** TASK **
The whole listing, repeated exactly, is what this task asks for.

** RECORDED DATA **
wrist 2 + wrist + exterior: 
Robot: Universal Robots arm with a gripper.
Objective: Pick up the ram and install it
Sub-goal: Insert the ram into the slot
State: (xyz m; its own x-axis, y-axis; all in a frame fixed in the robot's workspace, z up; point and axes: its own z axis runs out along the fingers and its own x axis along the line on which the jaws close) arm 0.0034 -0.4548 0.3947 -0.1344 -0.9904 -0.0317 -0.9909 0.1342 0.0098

** ANSWER FOR THE TASK **
wrist 2 + wrist + exterior: 
Robot: Universal Robots arm with a gripper.
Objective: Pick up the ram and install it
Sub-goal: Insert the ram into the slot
State: (xyz m; its own x-axis, y-axis; all in a frame fixed in the robot's workspace, z up; point and axes: its own z axis runs out along the fingers and its own x axis along the line on which the jaws close) arm 0.0034 -0.4548 0.3947 -0.1344 -0.9904 -0.0317 -0.9909 0.1342 0.0098

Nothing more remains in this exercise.